Admin
Jumat, 24 Januari 2025
Pada 20 Januari 2025, Kecamatan Petungkriyono, Kabupaten Pekalongan, dilanda bencana banjir bandang dan tanah longsor akibat cuaca ekstrem. Bencana ini mengakibatkan 17 orang meninggal dunia dan kerusakan infrastruktur yang signifikan.
Menanggapi situasi tersebut, Pemerintah Kabupaten Pekalongan menetapkan status tanggap darurat bencana selama 14 hari, terhitung dari 21 Januari hingga 4 Februari 2025. Sekretaris Daerah (Sekda) Pekalongan, Bapak Muhammad Yulian Akbar, menyatakan bahwa posko-posko tanggap darurat telah disiapkan di masing-masing kecamatan terdampak untuk memfasilitasi evakuasi dan penyaluran bantuan.
Bupati Pekalongan, Ibu Fadia Arafiq, menegaskan bahwa bencana tanah longsor di Petungkriyono menjadi perhatian serius pemerintah daerah. Beliau menginstruksikan pengerahan alat berat untuk membuka akses jalan yang terputus akibat longsor, guna mempercepat proses evakuasi dan distribusi bantuan.
Selain itu, Pemerintah Kabupaten Pekalongan menyiapkan dana tak terduga (DTT) untuk pemulihan wilayah Petungkriyono pascabencana.
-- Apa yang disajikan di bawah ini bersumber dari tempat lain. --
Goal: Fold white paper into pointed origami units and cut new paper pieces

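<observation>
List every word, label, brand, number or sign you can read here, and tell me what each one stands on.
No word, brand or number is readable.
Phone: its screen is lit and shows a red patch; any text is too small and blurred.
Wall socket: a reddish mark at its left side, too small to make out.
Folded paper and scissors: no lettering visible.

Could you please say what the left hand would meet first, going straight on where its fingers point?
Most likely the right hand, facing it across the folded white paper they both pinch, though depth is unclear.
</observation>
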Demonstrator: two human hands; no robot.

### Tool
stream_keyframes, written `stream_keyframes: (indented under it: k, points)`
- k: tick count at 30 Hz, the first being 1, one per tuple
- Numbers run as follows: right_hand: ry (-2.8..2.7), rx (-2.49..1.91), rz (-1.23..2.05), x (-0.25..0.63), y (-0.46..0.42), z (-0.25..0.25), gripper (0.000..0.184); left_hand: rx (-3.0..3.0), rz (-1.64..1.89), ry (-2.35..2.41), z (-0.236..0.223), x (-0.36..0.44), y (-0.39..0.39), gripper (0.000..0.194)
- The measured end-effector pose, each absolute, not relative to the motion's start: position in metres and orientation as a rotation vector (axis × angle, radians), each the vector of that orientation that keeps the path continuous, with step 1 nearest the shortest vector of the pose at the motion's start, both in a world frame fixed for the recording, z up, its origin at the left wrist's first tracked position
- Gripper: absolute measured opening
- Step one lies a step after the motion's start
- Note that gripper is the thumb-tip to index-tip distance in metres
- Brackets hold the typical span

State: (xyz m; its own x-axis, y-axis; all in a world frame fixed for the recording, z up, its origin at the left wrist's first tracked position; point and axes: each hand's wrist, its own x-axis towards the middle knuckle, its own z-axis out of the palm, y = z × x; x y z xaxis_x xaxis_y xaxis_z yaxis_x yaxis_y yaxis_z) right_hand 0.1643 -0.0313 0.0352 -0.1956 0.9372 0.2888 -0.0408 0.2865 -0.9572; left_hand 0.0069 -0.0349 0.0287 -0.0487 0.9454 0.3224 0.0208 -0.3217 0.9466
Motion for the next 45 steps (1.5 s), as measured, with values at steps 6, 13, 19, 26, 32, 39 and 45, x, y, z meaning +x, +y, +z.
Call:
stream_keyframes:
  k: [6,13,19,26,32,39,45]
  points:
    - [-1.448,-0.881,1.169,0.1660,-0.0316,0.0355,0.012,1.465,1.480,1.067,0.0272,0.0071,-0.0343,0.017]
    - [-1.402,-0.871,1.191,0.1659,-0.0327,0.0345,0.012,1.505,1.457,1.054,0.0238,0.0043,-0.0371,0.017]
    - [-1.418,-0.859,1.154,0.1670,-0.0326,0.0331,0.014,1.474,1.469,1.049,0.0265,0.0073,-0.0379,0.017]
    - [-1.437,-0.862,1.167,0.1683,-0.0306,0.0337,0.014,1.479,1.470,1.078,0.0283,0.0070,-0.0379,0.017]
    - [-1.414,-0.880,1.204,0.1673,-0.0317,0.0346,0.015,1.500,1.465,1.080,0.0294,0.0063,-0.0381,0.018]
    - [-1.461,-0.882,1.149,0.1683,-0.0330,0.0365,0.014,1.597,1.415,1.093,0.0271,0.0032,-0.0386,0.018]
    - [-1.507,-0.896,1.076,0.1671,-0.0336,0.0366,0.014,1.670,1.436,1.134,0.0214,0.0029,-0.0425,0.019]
Langkah ini diharapkan dapat mempercepat rehabilitasi infrastruktur dan pemulihan kondisi sosial ekonomi masyarakat terdampak.
Kepala Dinas Sosial Kabupaten Pekalongan, bersama dengan Kepala Dinas Pemberdayaan Masyarakat dan Desa (PMD) serta Kepala Bagian Perekonomian Setda, turut berperan aktif dalam koordinasi penyaluran bantuan dan pemulihan ekonomi masyarakat terdampak. Mereka memastikan kebutuhan dasar warga terpenuhi dan program pemulihan ekonomi berjalan efektif.
Upaya tanggap darurat ini menunjukkan komitmen Pemerintah Kabupaten Pekalongan dalam merespons bencana secara cepat dan terkoordinasi, dengan melibatkan berbagai pihak terkait untuk meminimalkan dampak dan mempercepat pemulihan wilayah terdampak.